# PROBLEM DESCRIPTION
Each line from the one containing "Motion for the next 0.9" to the end of the listing below must be retyped exactly, with no line left out and none added.

# DATASET RECORDS
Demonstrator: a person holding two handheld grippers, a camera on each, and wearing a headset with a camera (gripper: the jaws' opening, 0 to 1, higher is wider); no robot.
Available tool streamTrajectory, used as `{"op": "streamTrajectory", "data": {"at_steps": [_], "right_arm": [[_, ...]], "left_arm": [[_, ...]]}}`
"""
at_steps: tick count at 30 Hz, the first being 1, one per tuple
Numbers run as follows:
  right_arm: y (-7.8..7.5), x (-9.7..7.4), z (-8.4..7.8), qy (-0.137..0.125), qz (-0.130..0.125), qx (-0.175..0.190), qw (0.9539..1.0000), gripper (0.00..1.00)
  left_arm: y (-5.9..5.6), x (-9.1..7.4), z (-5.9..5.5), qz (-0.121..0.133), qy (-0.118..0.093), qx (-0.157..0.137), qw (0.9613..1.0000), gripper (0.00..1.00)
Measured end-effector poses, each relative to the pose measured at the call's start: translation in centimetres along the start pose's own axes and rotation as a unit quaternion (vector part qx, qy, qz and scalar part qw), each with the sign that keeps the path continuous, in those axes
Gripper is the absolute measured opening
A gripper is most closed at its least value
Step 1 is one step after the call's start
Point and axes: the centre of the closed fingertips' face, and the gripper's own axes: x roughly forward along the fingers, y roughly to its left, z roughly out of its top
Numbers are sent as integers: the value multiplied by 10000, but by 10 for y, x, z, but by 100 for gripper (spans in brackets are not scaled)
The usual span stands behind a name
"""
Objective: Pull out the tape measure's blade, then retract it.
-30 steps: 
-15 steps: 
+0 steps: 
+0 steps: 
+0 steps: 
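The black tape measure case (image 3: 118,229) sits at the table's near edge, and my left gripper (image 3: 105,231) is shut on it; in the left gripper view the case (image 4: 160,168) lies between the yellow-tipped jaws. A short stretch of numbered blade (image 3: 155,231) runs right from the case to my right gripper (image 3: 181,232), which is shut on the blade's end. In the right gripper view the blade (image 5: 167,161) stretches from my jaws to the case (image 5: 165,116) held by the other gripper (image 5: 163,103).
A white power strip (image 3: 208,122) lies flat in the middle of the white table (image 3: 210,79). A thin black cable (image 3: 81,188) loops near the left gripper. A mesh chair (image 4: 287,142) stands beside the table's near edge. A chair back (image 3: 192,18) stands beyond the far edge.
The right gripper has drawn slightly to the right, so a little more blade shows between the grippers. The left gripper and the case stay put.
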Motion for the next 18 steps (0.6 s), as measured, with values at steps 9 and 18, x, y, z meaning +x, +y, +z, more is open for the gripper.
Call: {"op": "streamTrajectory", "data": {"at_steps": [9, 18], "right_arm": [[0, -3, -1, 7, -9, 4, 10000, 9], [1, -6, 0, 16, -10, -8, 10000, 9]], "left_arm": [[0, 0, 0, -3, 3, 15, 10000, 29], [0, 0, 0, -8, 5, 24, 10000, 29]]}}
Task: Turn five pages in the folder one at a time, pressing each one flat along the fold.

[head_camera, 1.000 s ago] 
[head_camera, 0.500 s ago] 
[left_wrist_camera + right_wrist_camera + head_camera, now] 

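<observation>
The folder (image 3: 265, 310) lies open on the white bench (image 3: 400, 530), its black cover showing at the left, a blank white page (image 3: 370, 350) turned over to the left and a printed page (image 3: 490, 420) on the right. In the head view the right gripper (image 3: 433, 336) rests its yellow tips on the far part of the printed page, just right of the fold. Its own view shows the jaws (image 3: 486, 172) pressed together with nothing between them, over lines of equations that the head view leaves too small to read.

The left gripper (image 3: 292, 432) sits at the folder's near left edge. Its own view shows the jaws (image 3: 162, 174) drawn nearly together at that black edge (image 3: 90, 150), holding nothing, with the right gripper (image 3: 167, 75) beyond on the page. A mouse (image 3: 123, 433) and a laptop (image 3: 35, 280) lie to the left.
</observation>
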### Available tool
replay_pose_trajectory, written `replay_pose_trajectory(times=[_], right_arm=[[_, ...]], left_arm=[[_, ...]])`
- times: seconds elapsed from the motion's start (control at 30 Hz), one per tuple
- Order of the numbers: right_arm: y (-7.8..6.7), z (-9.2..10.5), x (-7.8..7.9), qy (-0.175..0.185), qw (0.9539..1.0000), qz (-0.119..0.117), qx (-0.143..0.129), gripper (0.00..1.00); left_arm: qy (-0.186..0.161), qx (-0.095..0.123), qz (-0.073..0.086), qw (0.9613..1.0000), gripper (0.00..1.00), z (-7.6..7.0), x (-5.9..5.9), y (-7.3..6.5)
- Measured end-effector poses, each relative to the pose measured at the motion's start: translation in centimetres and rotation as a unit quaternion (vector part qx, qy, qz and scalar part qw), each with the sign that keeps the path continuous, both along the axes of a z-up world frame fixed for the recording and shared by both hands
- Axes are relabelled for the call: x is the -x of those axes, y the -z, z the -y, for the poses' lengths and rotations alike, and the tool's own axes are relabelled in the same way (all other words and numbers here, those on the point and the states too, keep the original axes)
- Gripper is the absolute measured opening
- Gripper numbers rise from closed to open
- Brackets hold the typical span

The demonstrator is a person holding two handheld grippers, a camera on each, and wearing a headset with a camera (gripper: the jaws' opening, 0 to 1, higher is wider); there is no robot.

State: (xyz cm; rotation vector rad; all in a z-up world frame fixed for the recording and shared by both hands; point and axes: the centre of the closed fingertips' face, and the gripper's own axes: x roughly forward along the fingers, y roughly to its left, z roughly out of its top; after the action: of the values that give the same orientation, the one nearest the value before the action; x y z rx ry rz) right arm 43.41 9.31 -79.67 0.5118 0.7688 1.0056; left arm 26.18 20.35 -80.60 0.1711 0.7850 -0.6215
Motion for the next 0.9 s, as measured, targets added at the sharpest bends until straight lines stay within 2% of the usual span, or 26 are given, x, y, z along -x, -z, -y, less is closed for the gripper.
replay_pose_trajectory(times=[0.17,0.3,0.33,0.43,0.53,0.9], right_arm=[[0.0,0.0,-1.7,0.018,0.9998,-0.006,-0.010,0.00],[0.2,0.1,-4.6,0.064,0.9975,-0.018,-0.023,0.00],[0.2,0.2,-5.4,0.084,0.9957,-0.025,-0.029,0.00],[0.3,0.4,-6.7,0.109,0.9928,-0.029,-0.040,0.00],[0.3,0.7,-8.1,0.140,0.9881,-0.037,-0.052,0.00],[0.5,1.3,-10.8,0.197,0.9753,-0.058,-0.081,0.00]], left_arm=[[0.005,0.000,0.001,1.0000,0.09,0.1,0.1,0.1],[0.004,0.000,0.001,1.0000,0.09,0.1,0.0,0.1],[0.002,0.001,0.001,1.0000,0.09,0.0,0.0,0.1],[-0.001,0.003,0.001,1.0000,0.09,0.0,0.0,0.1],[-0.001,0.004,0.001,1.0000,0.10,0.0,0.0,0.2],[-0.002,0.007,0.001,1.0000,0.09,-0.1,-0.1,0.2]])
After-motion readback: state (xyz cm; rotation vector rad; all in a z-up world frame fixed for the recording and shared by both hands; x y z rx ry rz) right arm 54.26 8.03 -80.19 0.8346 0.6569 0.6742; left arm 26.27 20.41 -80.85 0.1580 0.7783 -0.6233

# SOLUTION TO THE PROBLEM
Motion for the next 0.9 s, as measured, targets added at the sharpest bends until straight lines stay within 2% of the usual span, or 26 are given, x, y, z along -x, -z, -y, less is closed for the gripper.
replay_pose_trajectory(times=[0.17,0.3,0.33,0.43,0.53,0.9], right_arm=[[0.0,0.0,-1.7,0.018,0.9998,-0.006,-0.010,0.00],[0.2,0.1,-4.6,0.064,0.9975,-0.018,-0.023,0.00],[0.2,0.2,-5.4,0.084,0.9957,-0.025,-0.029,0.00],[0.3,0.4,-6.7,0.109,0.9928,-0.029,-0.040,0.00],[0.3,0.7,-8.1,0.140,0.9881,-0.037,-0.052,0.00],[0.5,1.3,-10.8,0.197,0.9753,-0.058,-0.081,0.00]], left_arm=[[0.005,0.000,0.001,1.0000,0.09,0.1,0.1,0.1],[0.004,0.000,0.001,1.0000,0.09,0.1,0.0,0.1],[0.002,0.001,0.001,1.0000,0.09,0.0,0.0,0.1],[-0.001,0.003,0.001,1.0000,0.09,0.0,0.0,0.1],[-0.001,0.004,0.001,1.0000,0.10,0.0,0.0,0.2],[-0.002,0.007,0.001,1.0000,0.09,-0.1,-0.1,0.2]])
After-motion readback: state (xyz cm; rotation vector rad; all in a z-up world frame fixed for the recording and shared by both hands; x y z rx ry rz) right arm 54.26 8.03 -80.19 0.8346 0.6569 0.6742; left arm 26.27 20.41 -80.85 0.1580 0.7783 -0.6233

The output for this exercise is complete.